**Instructions to follow:**
Lines from the beginning of the data below through the one containing "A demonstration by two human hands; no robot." are to be printed exactly as they appear.

BEGIN Supplied information

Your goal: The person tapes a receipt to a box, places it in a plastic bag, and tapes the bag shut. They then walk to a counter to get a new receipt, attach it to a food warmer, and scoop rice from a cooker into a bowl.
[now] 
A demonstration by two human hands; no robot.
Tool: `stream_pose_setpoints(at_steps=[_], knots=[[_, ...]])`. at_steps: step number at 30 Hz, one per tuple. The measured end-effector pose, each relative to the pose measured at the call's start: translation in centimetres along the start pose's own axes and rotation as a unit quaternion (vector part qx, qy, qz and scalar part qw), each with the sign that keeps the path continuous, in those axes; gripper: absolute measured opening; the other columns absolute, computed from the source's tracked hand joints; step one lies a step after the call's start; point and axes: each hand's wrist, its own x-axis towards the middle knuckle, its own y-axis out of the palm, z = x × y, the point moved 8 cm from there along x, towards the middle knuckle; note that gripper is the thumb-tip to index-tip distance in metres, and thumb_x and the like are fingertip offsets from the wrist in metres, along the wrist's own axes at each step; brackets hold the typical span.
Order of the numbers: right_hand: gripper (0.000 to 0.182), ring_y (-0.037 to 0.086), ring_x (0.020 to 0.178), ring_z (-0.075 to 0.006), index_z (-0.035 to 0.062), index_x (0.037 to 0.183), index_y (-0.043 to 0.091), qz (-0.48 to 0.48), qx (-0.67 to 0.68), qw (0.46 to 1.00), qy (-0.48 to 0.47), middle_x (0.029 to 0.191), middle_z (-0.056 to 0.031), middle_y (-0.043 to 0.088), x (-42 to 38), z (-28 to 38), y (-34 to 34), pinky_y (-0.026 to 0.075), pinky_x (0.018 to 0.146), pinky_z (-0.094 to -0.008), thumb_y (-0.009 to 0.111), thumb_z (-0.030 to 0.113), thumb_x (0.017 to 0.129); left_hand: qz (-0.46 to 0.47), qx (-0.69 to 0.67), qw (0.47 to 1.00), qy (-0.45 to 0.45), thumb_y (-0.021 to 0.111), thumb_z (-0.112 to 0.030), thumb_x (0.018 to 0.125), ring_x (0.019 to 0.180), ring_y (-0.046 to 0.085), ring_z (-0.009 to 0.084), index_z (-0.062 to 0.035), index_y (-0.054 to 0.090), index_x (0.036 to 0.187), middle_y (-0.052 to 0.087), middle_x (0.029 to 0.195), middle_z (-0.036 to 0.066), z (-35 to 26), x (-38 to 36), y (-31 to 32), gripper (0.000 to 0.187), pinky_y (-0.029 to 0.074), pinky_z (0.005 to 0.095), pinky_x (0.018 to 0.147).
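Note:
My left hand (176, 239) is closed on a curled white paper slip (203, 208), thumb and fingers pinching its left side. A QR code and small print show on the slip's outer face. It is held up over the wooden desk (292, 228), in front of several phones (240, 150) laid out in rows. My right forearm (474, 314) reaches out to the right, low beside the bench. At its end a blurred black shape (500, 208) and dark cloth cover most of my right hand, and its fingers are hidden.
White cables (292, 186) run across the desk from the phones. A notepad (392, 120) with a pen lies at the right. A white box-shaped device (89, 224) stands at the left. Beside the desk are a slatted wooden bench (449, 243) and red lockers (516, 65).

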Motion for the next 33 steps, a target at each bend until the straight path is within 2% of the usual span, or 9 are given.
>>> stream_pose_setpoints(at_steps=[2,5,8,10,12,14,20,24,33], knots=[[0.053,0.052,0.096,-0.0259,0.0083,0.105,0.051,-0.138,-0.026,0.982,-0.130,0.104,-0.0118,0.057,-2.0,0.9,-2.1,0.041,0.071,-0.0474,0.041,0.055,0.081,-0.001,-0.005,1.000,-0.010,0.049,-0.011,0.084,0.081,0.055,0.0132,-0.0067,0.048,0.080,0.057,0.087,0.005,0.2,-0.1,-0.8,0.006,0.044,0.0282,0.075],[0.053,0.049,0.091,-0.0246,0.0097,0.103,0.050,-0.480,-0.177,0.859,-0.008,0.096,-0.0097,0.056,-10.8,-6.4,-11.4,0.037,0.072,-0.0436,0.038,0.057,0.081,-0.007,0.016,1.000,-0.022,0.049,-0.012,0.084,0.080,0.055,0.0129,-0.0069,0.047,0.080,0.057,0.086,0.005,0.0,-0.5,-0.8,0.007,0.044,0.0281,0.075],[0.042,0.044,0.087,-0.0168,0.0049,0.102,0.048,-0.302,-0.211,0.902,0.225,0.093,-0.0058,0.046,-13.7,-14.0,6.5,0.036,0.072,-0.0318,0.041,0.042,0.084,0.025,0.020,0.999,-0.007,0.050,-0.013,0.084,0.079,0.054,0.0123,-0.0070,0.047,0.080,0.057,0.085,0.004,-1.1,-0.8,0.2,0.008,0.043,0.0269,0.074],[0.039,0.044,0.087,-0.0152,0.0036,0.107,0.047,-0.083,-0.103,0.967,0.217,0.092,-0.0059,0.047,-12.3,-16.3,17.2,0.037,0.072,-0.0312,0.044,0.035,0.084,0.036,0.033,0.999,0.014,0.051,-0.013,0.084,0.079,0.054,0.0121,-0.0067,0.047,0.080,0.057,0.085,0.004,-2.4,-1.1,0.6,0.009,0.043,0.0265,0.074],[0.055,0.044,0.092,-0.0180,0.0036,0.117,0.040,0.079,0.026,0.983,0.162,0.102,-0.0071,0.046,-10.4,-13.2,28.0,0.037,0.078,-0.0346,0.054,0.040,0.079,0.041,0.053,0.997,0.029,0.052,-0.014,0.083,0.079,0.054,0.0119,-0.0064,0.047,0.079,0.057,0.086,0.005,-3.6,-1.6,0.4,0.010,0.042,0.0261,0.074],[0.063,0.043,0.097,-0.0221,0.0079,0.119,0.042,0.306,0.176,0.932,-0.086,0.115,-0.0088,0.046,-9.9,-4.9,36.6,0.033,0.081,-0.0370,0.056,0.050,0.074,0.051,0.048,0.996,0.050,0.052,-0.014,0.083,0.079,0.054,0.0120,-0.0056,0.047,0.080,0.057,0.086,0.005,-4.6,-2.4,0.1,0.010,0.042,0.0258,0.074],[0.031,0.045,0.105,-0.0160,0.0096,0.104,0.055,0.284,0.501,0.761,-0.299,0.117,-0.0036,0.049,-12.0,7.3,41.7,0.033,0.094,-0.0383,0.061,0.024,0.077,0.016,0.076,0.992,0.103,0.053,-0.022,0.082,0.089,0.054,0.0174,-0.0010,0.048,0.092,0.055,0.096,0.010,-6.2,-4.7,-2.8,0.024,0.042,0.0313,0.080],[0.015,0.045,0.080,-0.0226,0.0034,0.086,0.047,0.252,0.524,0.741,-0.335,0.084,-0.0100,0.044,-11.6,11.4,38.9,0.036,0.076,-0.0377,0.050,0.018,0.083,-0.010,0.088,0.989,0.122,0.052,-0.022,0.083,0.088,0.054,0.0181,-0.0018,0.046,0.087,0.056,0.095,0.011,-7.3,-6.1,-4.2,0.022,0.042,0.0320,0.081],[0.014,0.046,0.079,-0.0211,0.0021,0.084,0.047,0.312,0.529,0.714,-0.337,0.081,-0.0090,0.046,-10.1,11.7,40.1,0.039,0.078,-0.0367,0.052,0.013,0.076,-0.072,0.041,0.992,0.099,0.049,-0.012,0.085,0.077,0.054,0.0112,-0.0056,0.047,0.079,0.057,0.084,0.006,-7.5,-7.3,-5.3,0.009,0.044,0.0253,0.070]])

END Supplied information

**Finished task:**
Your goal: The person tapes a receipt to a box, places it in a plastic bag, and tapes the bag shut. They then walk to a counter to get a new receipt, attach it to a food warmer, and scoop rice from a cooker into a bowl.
[now] 
A demonstration by two human hands; no robot.

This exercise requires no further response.